Saturday, January 13, 2007

Phenomenology 2006: mirage mediation

Hyung Do Kim whom I know from Santa Cruz told me what he - and probably many others - consider to be the two most important directions of research in particle phenomenology of 2006:
  • hiding Higgs,
  • mirage mediation.
We have already discussed Dermíšek's and Gunion's idea about a possible 105 GeV Higgs. Their work has led to some activity of other physicists - including Schuster and Toro of Harvard University - who have tried to modify some assumptions and avoid the 114 GeV lower bound on the Higgs mass.

Mirage mediation

The second development is a new kind of supersymmetry breaking. It is usually dubbed "mirage mediation" and was started by Choi, Jeong, Kobayashi, Okumura at the end of 2005. They described it as a mixed modulus-anomaly mediation of supersymmetry breaking. This scenario may be interpreted as a consequence of the canonical string-theoretical KKLT models: this acronym is well-known to everyone who likes to talk about the "landscape".

For an appropriate type of uplifting potential, the little hierarchy problem is solved by canceling the integrated RG running of the Higgs mass between the GUT scale and the TeV scale. It just naturally happens that the total RG evolution of the Higgs mass is compensated by the anomaly-mediated contribution to its mass. The result is that the Higgs is light and one generates a little hierarchy between the Higgs mass and the supersymmetry scale that happens to be "sqrt(8).pi" times heavier than the Higgs.

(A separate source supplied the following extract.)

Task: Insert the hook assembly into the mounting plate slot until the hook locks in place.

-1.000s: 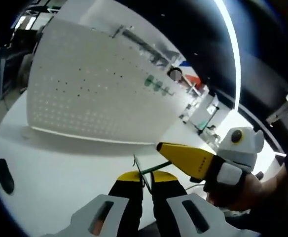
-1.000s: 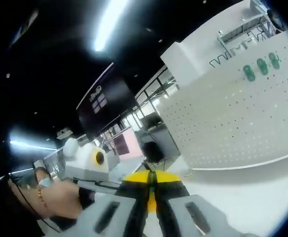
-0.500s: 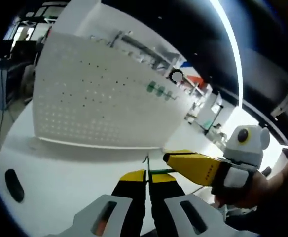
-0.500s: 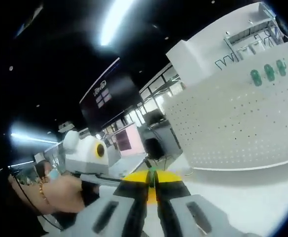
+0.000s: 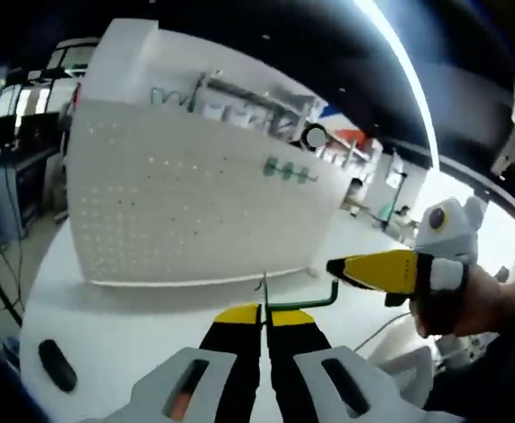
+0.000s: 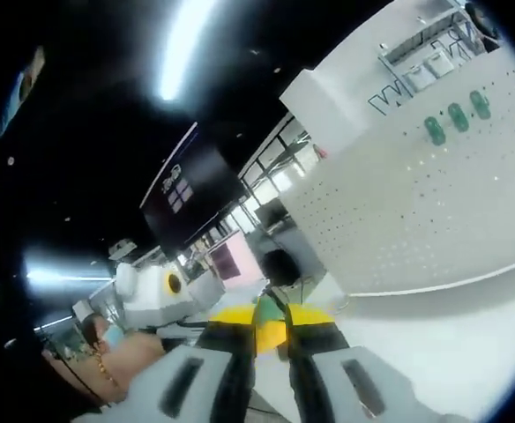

The models that solve the hierarchy problem usually want to predict a nearly degenerate spectrum of the superpartners. It's because all superpartners must be heavier than the experimental lower bound. If the superpartner masses were too diverse, some of the superpartners would have to be far heavier which would lead to imperfect cancellations of the corrections to the Higgs mass and a stronger required tuning ("fine-tuning" could be too strong a word for the 1% accuracy).

The mirage mediation model is no exception. Indeed, the gaugino masses are nearly degenerate. The lightest superpartner (LSP) is not just a neutralino - it is, in fact, a pure Higgsino. Stop and gaugino masses are related and SUSY flavor and CP violation is suppressed. This mechanism leads to a fictitious (mirage) unification at an intermediate scale around 10^{10-11} GeV.




Let me say that the RG running to the Higgs mass is dominated by the dominant Yukawa coupling - the top Yukawa coupling - and the corresponding superpartner mass - the stop mass. Because it is a running effect, it depends on the logarithm:
  • Delta (mHiggs:u2) = -3/(4 pi2) yt2 mstop2 ln (mGUT/mstop)
That's pretty big and it wants to make the stop squark as light as the Higgs which seems incompatible with the experiments. Everyone who became interested should read the paper by Choi et al. and its followups. But let me say the following: if this realization of supersymmetry breaking were observed at the LHC, it would be not only a proof of SUSY but also a very strong circumstantial evidence in favor of the flux compactifications of string theory and maybe even the landscape itself although we would have to think twice before making such a conclusion.